As men are thought to be more likely to access support if it is considered culturally ‘normal’ for a ‘man like him’ to get help with the issue he’s dealing with, then addressing suicide stigma may have an important role to play in helping to Stop Male Suicide.
THE DIFFERENCE BETWEEN PREVENTION, INTERVENTION AND POSTVENTION
Working to Stop Male Suicide involves three distinct approaches: prevention, intervention and postvention.
- Prevention incorporates a whole range of activities designed to reduce the number of men who die by suicide
- Intervention involves ‘stepping in’ and taking action to prevent a man at risk of suicide from taking his own life
- Postvention involves helping men who’ve experienced suicidal thoughts or suicide attempts to heal and take care of themselves. It can also mean supporting those bereaved by suicide who may be at increased risk of suicide as a result.
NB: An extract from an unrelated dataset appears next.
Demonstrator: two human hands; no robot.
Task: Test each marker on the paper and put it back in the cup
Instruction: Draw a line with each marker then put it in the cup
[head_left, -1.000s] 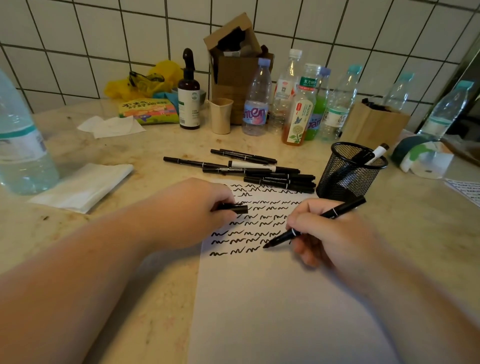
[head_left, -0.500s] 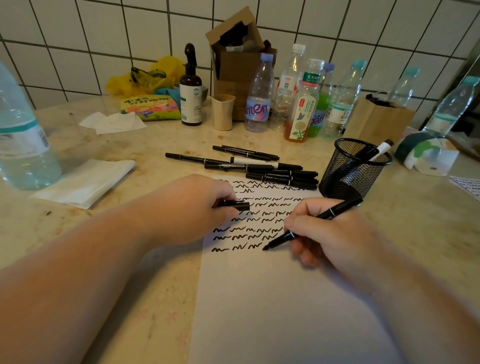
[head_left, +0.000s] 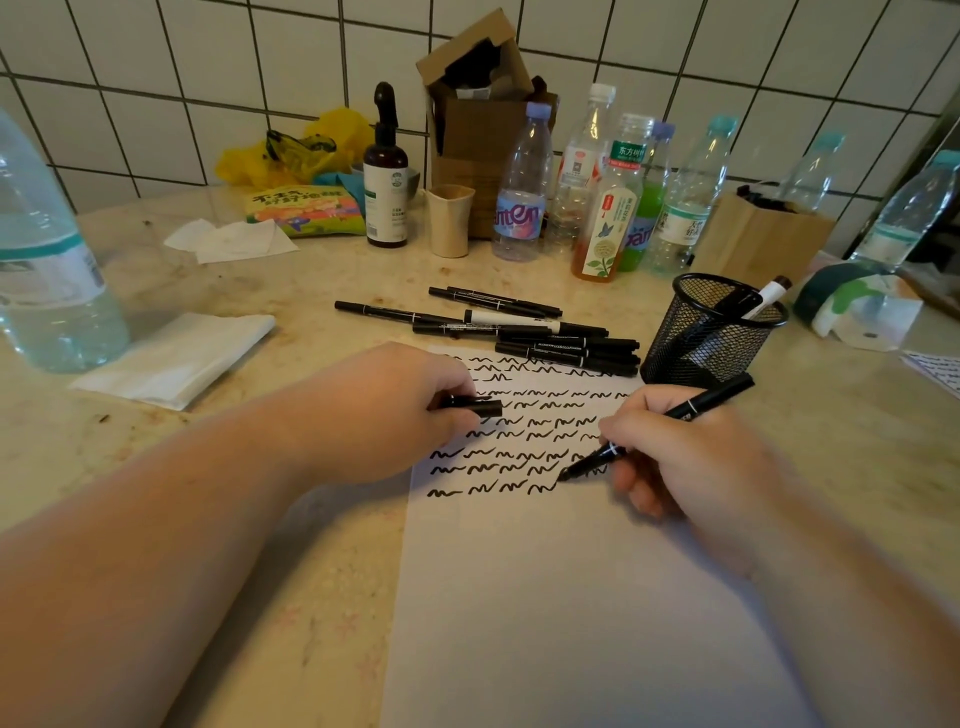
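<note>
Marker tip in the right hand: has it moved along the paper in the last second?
Yes. The marker tip has moved right along the bottom row of squiggles, extending it further across the paper.

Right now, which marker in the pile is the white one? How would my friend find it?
Start at the black mesh cup beside the top of the paper. Just left of it lies a pile of markers on the counter. The white marker lies near the pile's far side; it alone has a white barrel, while its neighbours are all black.
</note>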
THREE LEVELS OF MALE SUICIDE PREVENTION
Broadly speaking, there are three levels of activity that can help us Stop Male Suicide:
Universal: These are any activities designed to benefit all men and boys by reducing their risk of suicide and making it easier for men to get help and give help.
Targeted: These are activities that are designed to focus on particular groups of men who we know are an increased risk of male suicide.
Individual: these are interventions direction an individual man who is known to be at high risk of dying by suicide.